4) After a brief coffee break came the remarkably enchanting Karl James to talk about the wonderfully simple yet difficult skill of listening. Sometimes, if you just shut up you’ll hear remarkable stories that you never thought you’d hear. And what beautiful stories he had to share. Like the extremely powerful story of a rape victim he had been talking to. An extremely powerful woman who had worked through the grusomeness of being raped when she was 14. A man had snuck in the back door of their house and raped both her and her mother. Gruesome, right? Absolutely horrendous. But my tears didn’t start flowing until he told us that when they were supposedly finished, he forgot to stop recording and they stumbled upon something heartbreaking. The woman told him that she didn’t regret the rape – she had learned to cope with it, survived and it was a large part of who she was. But then she said something completely unexpected “I do regret what it’s done to my brother” – my eyes are welling up just thinking about her minor break down then. She began to cry and talked about how her brother had become completely secluded and was much more troubled than anyone else in the family. It was heartbreaking and a story seldom told or shared, but because Mr. James was so good at listening, we were given this precious gift. I completely agree. I’ve been thinking lately that I’m very good at articulating other’s feelings when they’re sharing them with me. In fact I take pride in being able to describe what they’re going through better than they themselves can. It makes me feel like an excellent writer and gives my ego a boost. This is totally wrong of me! Of course I should give them room to find the words themselves! I’m looking forward to discovering all the magical stories I will encounter.
Please listen here – I know they will fill my ears in the next coming weeks.
5) The artist Cornelia Parker was just a breathe of fresh air. What a delightfully nerdy and interesting artist she is. She took us through her works with humor, delight and normalness, if I can say that without seeming patronising. I love artists who can talk about their art without being high culture snobbyish! It was amazing listening to her and the stories about her “exploding” art. She was definitely a lovely treasure that I could’ve listening to much longer.

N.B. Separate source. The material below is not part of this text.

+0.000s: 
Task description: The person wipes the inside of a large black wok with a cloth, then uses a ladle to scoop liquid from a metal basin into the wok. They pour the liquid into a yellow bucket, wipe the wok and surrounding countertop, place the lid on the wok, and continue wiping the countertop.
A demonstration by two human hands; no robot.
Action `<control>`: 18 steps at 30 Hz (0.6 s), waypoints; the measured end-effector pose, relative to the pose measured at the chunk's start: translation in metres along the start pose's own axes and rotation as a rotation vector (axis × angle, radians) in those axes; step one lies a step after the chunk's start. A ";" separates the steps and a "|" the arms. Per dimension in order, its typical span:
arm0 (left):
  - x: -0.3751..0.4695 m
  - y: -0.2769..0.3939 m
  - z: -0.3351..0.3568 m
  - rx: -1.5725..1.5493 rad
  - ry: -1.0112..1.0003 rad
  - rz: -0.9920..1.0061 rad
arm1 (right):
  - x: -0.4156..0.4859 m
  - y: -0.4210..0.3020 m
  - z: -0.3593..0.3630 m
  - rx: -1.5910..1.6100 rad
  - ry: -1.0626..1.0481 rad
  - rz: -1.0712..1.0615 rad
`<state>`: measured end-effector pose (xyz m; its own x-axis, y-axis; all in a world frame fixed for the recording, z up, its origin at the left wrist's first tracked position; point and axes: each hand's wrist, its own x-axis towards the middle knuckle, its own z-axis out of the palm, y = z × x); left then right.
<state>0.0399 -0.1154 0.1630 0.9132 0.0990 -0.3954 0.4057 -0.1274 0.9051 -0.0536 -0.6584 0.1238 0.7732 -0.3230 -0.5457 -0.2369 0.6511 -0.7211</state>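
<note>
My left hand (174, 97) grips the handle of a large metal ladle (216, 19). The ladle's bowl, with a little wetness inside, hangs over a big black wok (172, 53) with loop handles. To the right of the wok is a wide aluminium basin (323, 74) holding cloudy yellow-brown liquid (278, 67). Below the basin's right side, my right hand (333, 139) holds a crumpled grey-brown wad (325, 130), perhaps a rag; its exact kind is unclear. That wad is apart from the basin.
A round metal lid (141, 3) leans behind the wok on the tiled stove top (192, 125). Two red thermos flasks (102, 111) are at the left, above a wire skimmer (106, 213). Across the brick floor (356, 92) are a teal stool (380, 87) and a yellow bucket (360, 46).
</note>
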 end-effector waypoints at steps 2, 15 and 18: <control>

6) Phil Gyford. What a delightfully great nerd he was! He runs the blog Diary of Samuel Pepys and is doing an exceptional job at it! The core things that stood out for me in his presentation was that his audience was of the older generation and he was catering to their desires and also that he’s been experimenting with some really funny ways of using Twitter. He had truly found a smart way to use the different mediums for the same – let’s call it – narrative. Very exciting stuff!
And I’ll have to write the rest later! But OMG it was excellent!
A great read. Thank you Linn. “Remarkably enchanting” is a lovely was to start my week.
The conversation with Jane is one I released in four parts – it’s one of those that just won’t take a tight edit down to a useful 15 minutes. And it’s great to read your words and reconsider the value and purpose of my conversation with her.
But you’re not wrong to articulate other’s feelings. Not at all. So long as you do it with them. It’s a core dialogue skill. It’s called Checking You Understand. Out of all the core skills it’s possibly the one that does more than any other to build a co-creating space for dialogue. (And as much maligned and unfashionable as it is powerful.)
Journalists tend to listen (or record) and then go away and write up what they ‘heard’. (If they’re good. Bad ones go away and write what they wish they’d heard. Maybe we all do that a bit.)
If instead of doing this we tell back to the story teller what we think we’d just heard there and then (in a generous and authentic way) one of two things happen.
1. Someone says: “Yes, that’s exactly it. You’ve got it.” And they tell you more.
2. They say: “No, that’s not quite it. It’s more like this…”
In either case, there’s movement and shift. Together.
Actually, once I remember checking my understanding with someone and another type of response coming back: “Yes… yes. That is what I said. But I’m not sure if it’s what I meant.”
I’ll publish the conversation I had with Stephen in full later this week. He’s such a gorgeous example of how much energy listening can create.
Thanks for the thoughts and for listening on Friday. What a day it was!
Thank you Karl James!
I think if anything, we can agree that dialogue is an art form that should be respected and appreciated. Which makes what you’re doing even more important!
I look forward to hearing the rest of your interviews – you’re a very good story hunter!